Supplied data:
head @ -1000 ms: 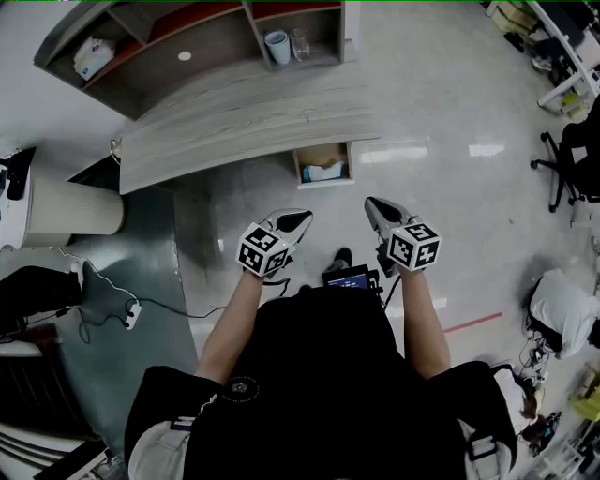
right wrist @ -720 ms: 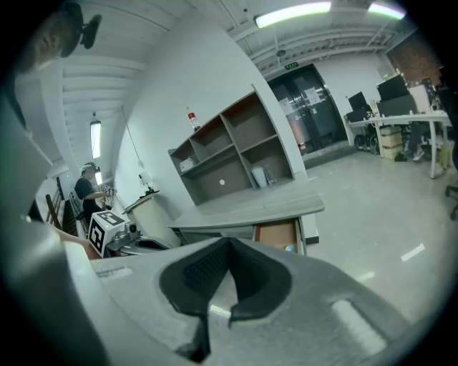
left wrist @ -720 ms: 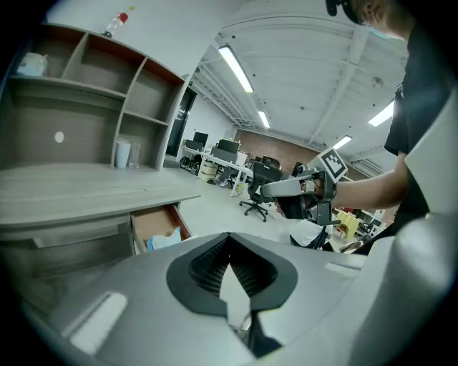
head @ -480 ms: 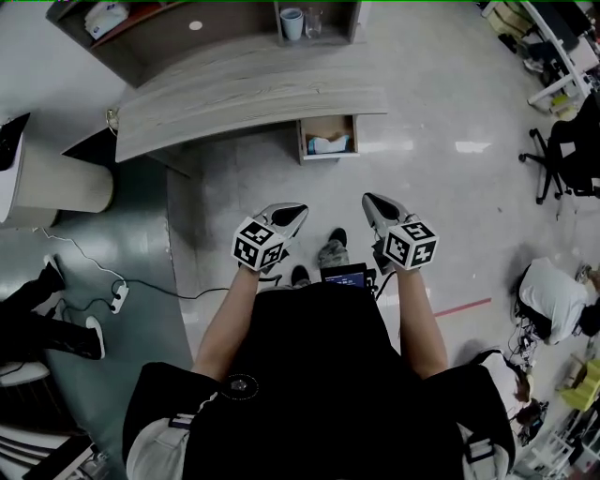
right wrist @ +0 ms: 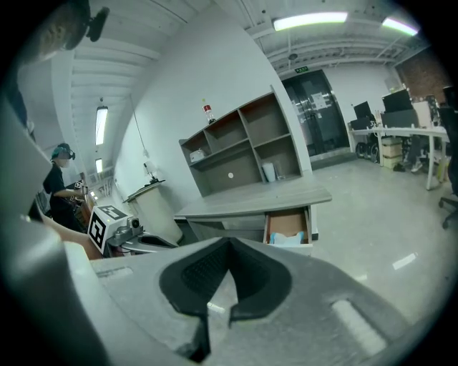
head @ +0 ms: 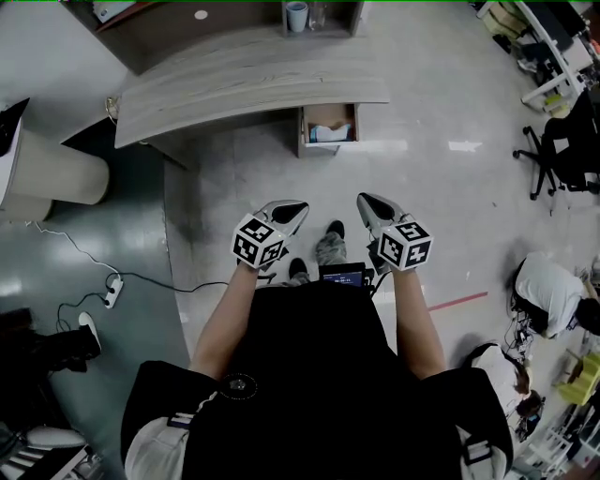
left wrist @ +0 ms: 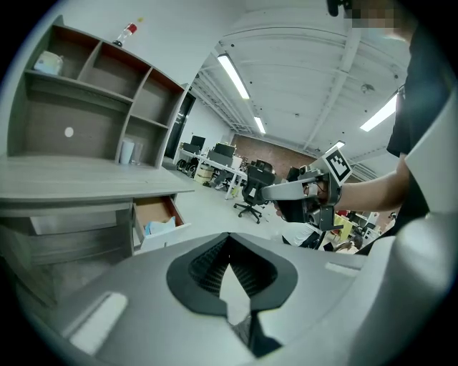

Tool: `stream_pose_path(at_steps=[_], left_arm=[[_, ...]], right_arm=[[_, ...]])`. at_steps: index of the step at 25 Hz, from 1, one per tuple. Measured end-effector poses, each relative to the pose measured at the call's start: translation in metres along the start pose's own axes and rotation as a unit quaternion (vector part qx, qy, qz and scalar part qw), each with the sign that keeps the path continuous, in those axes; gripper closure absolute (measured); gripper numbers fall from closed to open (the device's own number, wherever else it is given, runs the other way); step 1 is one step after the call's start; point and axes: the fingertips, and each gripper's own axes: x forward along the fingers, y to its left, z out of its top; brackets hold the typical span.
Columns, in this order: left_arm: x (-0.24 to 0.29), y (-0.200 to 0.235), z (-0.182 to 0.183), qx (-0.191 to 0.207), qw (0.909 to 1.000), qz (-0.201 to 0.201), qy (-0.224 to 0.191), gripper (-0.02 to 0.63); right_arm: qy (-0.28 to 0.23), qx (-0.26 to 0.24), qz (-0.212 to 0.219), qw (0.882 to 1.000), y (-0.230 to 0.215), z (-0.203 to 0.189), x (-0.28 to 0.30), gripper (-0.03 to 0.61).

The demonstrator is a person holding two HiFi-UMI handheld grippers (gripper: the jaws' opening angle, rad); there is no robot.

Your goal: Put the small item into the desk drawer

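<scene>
While a person in a black top stands on the shiny grey floor, the long curved bench lies well ahead of them. Behind the bench is a brown shelf unit with a cup in it. Under the bench, near its right end, the drawer is pulled out. The left gripper and the right gripper are held side by side, well apart from the bench, and both point toward it. The fingers of each gripper are pressed together at the tips, with nothing between them. The small item, pale blue and white, lies inside the drawer under the bench, toward the drawer's front end.
</scene>
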Motion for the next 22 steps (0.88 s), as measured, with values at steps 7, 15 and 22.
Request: stream_pose_path(at_steps=[7, 15, 22], left_arm=[[-0.006, 0.000, -0.007, 0.010, 0.9999, 0.008, 0.007, 0.612], [-0.008, 0.002, -0.003, 0.017, 0.9996, 0.021, 0.006, 0.620], [-0.006, 0.008, 0.002, 0.015, 0.9995, 0.028, -0.001, 0.623]], right_arm=[[-0.001, -0.008, -0.002, 1.000, 0.014, -0.008, 0.000, 0.577], [-0.005, -0.014, -0.004, 1.000, 0.021, -0.004, -0.001, 0.577], [-0.005, -0.018, -0.005, 1.000, 0.020, -0.003, 0.001, 0.578]])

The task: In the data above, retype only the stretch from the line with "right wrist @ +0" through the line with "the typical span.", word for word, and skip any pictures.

Result of the exercise:
right wrist @ +0 ms: 
head @ +0 ms: 
left wrist @ +0 ms: 

Tool: `stream_pose_path(at_steps=[_], left_arm=[[_, ...]], right_arm=[[_, ...]])`. at_steps: index of the step at 25 Hz, from 1, one per tuple. Measured end-effector poses, each relative to the pose measured at the call's start: translation in metres along the start pose's own axes and rotation as a unit quaternion (vector part qx, qy, qz and scalar part qw), each with the sign that keeps the path continuous, in those axes; gripper closure absolute (measured); gripper numbers fall from closed to open (the device's own number, wherever else it is given, runs the other way); step 1 is one step after the call's start; point and axes: the fingertips, and each gripper's own axes: x forward along the fingers, y to its left, z out of its top; brackets hold the typical span.

The answer requires nothing further.